John described his mom, Mary, as soft-spoken but also tough. “She had to be to work in the man’s world of television in the 1960s.” She was also formerly a Rockette.

One “it’s a small world” moment over the years came when John used to do fire restoration. The rock icon Jim Morrison's father’s house in Chula Vista burned down. John discovered that Jim Morrison’s dad was his dad’s commander on the USS Bonhomme Richard or the “Bonnie Dick,” as it was called.

“It’s going to be a really cool funeral. They are doing a full casket burial at Fort Rosecrans. They stopped doing that about 30 years ago. They still have them if you already have a plot, but it’s mostly urns now.

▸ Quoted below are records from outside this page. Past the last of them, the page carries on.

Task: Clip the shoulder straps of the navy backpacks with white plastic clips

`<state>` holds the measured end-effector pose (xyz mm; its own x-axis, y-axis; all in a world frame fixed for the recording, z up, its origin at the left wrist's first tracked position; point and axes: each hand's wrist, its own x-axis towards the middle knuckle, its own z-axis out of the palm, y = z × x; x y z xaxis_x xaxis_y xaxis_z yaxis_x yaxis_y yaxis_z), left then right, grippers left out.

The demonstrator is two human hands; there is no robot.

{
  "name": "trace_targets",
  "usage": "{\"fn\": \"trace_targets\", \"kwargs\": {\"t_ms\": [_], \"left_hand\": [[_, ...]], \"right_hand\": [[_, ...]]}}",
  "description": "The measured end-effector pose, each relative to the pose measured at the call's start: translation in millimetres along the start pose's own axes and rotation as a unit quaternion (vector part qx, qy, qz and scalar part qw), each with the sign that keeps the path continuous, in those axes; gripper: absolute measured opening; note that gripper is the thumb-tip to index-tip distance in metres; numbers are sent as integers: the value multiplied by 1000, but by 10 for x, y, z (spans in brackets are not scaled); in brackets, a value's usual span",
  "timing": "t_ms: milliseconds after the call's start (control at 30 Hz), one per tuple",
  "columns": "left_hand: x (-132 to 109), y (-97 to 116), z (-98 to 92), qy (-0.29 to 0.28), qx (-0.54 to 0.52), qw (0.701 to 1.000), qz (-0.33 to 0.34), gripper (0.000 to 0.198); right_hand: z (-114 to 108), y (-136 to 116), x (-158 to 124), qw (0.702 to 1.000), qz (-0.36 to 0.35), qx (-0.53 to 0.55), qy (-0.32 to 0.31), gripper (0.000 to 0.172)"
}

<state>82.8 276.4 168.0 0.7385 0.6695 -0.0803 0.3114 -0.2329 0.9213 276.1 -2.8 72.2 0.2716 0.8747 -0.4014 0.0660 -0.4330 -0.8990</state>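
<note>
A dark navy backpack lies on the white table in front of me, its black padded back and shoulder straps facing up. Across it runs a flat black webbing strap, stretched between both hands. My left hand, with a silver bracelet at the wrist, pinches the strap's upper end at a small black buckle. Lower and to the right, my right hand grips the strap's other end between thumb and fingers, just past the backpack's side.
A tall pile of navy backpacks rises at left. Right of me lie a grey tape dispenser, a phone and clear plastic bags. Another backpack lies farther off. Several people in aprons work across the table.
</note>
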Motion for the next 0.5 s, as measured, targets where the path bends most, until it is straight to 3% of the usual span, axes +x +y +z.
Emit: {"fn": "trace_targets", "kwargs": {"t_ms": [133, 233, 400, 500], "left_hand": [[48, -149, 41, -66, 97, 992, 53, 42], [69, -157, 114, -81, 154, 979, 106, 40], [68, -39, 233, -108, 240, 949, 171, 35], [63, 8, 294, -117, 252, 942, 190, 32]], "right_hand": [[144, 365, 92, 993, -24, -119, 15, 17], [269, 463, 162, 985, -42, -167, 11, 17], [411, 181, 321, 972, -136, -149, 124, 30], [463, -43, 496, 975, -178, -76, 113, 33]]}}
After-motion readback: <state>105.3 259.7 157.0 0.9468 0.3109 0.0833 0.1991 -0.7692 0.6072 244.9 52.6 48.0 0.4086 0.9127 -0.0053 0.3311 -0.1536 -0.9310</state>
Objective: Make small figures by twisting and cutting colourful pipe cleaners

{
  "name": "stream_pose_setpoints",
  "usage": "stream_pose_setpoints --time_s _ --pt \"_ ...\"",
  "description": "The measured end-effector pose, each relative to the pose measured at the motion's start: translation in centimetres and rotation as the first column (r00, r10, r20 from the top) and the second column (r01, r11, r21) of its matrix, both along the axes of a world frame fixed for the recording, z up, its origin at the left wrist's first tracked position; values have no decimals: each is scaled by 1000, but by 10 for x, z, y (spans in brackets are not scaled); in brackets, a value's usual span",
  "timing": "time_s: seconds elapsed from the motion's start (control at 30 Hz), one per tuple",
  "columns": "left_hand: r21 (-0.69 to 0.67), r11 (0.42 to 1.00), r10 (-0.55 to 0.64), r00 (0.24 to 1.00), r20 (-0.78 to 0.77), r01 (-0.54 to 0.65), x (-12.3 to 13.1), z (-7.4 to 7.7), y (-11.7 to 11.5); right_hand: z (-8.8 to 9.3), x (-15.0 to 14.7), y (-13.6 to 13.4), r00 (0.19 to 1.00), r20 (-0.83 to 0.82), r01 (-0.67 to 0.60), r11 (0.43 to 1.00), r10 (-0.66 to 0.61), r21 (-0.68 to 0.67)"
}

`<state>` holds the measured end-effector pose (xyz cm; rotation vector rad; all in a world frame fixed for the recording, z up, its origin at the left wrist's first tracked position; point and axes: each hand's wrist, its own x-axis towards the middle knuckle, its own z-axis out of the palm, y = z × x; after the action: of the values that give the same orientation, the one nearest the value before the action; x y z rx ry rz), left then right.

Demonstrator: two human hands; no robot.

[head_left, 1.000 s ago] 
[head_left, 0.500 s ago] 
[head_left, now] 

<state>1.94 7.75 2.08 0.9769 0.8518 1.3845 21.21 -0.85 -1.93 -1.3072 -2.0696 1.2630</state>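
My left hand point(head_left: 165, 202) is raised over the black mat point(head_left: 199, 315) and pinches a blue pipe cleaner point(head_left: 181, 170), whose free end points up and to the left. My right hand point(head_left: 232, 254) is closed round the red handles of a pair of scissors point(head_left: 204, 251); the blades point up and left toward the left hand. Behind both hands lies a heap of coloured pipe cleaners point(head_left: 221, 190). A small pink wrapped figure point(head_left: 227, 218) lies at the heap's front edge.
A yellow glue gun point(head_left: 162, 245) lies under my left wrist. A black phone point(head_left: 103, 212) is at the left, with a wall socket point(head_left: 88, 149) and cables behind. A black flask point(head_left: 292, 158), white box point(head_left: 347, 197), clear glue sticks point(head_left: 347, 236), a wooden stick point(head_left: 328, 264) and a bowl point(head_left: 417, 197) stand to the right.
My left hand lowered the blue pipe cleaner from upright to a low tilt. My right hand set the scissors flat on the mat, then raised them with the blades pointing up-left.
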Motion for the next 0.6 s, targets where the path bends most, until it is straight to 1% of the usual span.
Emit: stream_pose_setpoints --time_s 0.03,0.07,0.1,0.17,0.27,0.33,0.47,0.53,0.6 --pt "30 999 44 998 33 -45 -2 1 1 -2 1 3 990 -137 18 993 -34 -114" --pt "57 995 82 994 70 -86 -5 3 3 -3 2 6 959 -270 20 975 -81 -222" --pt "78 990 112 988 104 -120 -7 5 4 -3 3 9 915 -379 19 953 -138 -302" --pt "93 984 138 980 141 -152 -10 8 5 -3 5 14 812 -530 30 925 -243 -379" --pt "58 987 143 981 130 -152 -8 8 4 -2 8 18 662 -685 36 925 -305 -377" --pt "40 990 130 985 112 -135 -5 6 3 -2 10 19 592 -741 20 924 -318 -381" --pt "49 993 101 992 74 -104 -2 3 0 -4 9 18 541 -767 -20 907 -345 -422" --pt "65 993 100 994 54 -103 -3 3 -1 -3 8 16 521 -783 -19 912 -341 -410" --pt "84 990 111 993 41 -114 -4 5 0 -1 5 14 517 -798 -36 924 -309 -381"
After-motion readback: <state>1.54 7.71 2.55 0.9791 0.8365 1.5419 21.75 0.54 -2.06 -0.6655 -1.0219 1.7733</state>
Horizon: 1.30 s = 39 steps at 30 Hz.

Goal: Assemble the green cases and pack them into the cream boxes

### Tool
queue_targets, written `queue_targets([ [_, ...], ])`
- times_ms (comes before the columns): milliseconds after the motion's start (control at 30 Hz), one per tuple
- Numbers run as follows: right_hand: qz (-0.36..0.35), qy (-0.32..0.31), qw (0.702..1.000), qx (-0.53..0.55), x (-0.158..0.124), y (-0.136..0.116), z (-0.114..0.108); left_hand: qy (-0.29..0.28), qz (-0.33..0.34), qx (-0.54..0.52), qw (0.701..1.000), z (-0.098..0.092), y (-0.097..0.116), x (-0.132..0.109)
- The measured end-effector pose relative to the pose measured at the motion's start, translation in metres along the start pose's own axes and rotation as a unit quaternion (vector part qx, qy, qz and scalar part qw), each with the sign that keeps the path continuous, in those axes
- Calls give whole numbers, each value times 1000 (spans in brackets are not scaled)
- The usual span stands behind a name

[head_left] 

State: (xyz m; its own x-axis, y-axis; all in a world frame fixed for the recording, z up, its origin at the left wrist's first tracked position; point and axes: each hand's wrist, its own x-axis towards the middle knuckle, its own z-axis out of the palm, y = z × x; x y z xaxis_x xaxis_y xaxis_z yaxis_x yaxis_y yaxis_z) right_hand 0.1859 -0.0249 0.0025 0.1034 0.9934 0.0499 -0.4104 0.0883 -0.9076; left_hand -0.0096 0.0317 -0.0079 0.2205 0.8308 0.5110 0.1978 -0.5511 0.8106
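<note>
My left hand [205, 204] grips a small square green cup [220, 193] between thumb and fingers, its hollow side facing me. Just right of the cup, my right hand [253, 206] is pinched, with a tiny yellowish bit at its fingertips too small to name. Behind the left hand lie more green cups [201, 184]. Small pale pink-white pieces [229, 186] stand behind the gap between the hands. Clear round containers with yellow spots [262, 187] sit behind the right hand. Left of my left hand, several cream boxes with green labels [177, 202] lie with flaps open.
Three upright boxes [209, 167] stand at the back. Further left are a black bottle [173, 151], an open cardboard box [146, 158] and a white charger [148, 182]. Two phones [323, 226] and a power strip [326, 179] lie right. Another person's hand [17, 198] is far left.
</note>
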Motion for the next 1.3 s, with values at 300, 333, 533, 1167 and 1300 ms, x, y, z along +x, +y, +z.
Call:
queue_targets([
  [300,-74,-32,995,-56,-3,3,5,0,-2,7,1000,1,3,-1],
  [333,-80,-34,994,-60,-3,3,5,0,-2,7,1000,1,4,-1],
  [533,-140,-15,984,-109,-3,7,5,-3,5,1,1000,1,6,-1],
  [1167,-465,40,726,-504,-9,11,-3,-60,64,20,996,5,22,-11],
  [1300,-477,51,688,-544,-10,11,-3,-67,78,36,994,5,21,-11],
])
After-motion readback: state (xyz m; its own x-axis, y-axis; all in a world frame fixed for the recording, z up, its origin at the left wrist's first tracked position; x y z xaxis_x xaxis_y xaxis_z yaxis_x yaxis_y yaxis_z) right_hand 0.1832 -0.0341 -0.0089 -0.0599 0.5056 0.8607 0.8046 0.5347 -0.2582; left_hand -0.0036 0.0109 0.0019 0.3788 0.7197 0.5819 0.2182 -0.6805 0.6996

“You should see this spot. You can see North Island, the lighthouse, and see the ocean. We didn’t have to fight for it. You are supposed to get Congressional approval.

“On Friday, they are flying in from Hawaii from the DNA lab where he has been for the last year. He’ll have a full military escort. It’s only a bone in a coffin, kind of weird, but that’s what you do. They found his wedding ring and Zippo lighter and we will be presented with those things on Friday.”

The family will be presented with his Medal of Valor — the Distinguished Flying Cross he was awarded posthumously by President Lyndon Johnson in 1966.

“On Saturday [May 27], there will be a funeral mass at St. Charles Church by the old Loma Theatre. And that night there is a concert at the Midway Museum. On Sunday [May 28], there will be a military burial with full honors and a U.S. Navy flyover. And then I’m having the reception at my house — 150 people.”

I asked John if it has all sunk in yet since he’s had a year to get used to everything. “The thing that’s weird, I thought I was devoid of all the emotion and all that because I didn’t know him, but I was totally emotional, I was bawling my eyeballs out.”

One regret John has is that the guy that saw his dad crash and helped his dad be found after all these years won’t be at the funeral. “He’s the exact age my father would have been if he had lived.”